• [THE PROBLEM] Would you please repeat the data that follows, exactly as it reads?

• [GIVEN MATERIAL]

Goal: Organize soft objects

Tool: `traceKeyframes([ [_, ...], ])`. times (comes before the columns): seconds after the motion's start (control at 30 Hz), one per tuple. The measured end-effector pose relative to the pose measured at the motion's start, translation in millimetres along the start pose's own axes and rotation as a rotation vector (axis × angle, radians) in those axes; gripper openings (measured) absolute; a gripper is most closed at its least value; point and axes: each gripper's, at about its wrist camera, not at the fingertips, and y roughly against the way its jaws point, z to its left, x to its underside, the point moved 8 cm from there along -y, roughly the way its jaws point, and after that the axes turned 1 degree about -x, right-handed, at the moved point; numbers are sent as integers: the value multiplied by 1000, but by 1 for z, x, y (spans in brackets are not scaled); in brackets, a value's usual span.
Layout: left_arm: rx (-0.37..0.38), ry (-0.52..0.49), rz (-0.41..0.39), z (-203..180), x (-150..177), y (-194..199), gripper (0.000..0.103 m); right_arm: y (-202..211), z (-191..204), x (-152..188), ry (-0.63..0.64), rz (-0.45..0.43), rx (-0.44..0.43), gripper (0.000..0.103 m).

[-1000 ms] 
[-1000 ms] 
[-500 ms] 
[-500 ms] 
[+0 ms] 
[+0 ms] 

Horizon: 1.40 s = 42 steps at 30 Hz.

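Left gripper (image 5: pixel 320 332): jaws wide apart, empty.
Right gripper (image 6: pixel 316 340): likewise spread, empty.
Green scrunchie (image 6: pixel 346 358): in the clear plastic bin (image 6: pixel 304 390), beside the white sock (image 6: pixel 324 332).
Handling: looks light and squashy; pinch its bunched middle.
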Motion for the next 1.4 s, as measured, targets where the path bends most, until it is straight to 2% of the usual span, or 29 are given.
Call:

• [EXERCISE RESPONSE]
Goal: Organize soft objects

Tool: `traceKeyframes([ [_, ...], ])`. times (comes before the columns): seconds after the motion's start (control at 30 Hz), one per tuple. The measured end-effector pose relative to the pose measured at the motion's start, translation in millimetres along the start pose's own axes and rotation as a rotation vector (axis × angle, radians) in those axes; gripper openings (measured) absolute; a gripper is most closed at its least value; point and axes: each gripper's, at about its wrist camera, not at the fingertips, and y roughly against the way its jaws point, z to its left, x to its underside, the point moved 8 cm from there along -y, roughly the way its jaws point, and after that the axes turned 1 degree about -x, right-handed, at the moved point; numbers are sent as integers: the value multiplied by 1000, but by 1 for z, x, y (spans in brackets are not scaled); in brackets, a value's usual span.
Layout: left_arm: rx (-0.37..0.38), ry (-0.52..0.49), rz (-0.41..0.39), z (-203..180), x (-150..177), y (-194..199), gripper (0.000..0.103 m); right_arm: y (-202..211), z (-191..204), x (-152..188), ry (-0.63..0.64), rz (-0.45..0.43), rx (-0.44..0.43), gripper (0.000..0.103 m).

[-1000 ms] 
[-1000 ms] 
[-500 ms] 
[-500 ms] 
[+0 ms] 
[+0 ms] 

Horizon: 1.40 s = 42 steps at 30 Hz.

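Left gripper (image 5: pixel 320 332): jaws wide apart, empty.
Right gripper (image 6: pixel 316 340): likewise spread, empty.
Green scrunchie (image 6: pixel 346 358): in the clear plastic bin (image 6: pixel 304 390), beside the white sock (image 6: pixel 324 332).
Handling: looks light and squashy; pinch its bunched middle.
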Motion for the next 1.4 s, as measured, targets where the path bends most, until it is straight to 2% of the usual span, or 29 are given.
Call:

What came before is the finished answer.